Task prompt:
First find the line with "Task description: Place" in the entries below, then set down exactly every line through the line with "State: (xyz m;", that line included.

Material provided:
____
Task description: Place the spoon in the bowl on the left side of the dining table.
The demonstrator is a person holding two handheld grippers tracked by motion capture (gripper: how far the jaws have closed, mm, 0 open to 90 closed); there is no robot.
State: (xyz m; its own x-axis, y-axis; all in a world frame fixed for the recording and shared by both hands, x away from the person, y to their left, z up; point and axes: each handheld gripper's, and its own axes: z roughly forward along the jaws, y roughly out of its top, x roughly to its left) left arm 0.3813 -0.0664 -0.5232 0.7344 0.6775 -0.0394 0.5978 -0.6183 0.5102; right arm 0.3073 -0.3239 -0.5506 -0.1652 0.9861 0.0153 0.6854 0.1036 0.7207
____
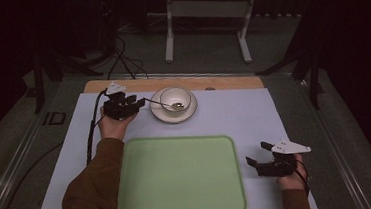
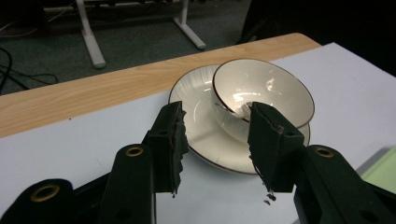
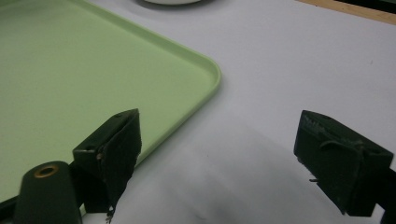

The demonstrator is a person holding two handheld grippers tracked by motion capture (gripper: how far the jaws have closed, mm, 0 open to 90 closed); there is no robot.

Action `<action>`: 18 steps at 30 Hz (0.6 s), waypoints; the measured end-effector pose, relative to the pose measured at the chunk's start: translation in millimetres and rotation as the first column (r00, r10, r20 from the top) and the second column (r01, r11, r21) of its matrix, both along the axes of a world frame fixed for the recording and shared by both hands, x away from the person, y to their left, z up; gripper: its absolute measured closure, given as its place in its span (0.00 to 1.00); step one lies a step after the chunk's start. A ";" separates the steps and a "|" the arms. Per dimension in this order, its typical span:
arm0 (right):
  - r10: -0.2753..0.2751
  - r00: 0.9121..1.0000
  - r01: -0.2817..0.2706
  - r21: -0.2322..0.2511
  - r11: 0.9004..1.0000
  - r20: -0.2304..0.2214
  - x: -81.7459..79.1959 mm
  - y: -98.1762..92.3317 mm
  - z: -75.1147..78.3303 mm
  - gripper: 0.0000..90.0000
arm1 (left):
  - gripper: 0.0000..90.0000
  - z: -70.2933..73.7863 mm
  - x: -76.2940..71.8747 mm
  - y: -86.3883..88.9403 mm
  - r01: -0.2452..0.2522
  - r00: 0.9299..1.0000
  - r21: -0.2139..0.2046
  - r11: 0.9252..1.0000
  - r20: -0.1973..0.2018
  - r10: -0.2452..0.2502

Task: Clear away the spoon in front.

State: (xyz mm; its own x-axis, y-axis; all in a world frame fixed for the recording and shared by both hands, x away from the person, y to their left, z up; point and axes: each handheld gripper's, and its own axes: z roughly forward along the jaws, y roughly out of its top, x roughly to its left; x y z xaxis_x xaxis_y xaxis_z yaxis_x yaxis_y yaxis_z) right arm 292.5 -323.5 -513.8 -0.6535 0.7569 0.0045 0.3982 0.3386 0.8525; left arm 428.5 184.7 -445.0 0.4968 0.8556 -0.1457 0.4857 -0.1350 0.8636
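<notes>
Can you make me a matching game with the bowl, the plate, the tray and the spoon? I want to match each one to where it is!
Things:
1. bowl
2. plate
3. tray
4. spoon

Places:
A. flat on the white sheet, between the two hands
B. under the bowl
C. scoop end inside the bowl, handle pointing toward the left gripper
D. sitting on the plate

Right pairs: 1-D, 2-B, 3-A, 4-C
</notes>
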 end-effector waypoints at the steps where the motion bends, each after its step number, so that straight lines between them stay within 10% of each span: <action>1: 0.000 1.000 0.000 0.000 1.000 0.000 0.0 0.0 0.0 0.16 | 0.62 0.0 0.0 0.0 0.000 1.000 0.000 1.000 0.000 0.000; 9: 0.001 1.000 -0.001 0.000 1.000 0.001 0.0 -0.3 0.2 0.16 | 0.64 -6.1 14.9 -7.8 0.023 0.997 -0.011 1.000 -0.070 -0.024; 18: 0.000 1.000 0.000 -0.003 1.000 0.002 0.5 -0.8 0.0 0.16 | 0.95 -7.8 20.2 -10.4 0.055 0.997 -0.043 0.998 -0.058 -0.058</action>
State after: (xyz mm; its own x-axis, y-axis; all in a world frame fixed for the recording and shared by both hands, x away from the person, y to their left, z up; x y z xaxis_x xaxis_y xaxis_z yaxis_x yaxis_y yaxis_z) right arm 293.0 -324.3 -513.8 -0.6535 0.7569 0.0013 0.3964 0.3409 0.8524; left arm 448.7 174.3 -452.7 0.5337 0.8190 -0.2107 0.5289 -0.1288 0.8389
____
Problem solution:
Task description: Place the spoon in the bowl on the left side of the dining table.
The demonstrator is a person holding two handheld grippers tracked by motion capture (gripper: how far the jaws have closed, mm, 0 open to 90 closed); there is no robot.
State: (xyz m; its own x-axis, y-axis; all in a world frame fixed for the recording and shared by both hands, x away from the person, y to their left, z up; point and axes: each handheld gripper's, and its own axes: z roughly forward along the jaws, y roughly out of its top, x roughly to its left) left arm 0.3813 -0.0664 -0.5232 0.7344 0.6775 -0.0394 0.5978 -0.6183 0.5102; right arm 0.3073 -0.3239 -0.5506 -0.1652 0.9861 0.0153 0.6854 0.1036 0.7207

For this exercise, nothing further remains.